# [Try it]
The word "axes" occurs in some of the lines below; copy each of those lines.
◇ ◇ ◇ ◇
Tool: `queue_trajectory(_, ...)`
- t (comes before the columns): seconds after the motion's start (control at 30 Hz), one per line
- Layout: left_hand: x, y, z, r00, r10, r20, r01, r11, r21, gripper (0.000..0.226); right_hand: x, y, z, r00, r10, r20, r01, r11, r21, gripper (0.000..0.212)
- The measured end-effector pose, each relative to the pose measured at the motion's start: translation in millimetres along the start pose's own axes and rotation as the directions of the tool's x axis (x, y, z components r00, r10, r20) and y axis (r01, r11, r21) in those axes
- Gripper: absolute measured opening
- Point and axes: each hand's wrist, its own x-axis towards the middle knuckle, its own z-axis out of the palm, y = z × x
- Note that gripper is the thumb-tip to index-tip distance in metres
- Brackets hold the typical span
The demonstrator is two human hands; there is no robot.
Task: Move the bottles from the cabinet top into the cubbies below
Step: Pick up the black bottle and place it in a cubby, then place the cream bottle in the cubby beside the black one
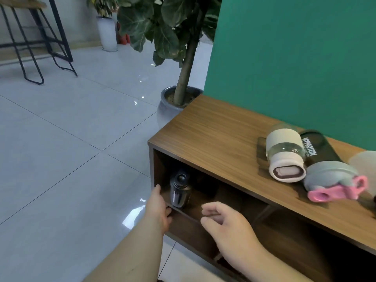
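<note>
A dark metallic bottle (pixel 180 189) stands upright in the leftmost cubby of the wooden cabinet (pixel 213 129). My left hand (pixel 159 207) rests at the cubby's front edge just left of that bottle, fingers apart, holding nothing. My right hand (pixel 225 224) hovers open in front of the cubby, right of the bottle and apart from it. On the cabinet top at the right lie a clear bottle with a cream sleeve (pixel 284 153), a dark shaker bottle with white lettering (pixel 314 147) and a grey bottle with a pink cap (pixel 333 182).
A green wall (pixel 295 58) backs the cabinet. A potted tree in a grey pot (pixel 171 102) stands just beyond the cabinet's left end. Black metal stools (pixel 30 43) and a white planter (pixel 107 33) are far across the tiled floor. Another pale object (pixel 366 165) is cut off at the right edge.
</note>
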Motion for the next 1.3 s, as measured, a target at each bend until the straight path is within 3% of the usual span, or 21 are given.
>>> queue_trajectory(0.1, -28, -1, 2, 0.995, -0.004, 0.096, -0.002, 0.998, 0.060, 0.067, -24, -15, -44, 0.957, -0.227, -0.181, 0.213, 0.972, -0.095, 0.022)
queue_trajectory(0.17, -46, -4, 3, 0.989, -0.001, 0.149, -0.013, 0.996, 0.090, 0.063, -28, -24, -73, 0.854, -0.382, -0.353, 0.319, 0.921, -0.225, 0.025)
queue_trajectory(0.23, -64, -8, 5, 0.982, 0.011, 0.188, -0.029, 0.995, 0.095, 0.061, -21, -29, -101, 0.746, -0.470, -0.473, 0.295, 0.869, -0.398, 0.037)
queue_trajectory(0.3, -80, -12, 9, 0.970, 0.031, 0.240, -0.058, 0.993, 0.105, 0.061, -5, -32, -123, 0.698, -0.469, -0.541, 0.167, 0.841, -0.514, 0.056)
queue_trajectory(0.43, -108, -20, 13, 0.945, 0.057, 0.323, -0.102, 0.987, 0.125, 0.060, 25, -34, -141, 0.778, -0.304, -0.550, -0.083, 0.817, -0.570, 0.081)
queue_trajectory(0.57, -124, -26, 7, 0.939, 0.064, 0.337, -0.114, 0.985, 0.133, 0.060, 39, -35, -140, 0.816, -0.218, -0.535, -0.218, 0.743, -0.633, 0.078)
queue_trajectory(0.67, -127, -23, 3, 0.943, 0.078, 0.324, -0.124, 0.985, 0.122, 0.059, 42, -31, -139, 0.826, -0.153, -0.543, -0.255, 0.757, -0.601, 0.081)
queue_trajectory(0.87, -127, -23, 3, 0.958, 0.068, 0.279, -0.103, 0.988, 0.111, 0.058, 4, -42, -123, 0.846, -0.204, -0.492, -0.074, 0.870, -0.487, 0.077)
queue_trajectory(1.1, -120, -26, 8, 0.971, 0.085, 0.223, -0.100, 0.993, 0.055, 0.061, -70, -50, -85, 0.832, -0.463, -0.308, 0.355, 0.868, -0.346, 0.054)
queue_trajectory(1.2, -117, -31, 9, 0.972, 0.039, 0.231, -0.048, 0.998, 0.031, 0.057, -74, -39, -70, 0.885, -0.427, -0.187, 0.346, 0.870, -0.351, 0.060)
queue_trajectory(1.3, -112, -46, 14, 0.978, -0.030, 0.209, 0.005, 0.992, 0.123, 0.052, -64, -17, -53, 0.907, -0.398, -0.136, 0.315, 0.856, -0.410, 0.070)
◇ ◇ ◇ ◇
# [Problem solution]
- The measured end-effector pose, each relative to the pose measured at the motion's start: translation in millimetres along the start pose's own axes and rotation as the directions of the tool's x axis (x, y, z components r00, r10, r20) and y axis (r01, r11, r21) in those axes
- Point and axes: each hand's wrist, its own x-axis towards the middle knuckle, its own z-axis out of the palm, y = z × x

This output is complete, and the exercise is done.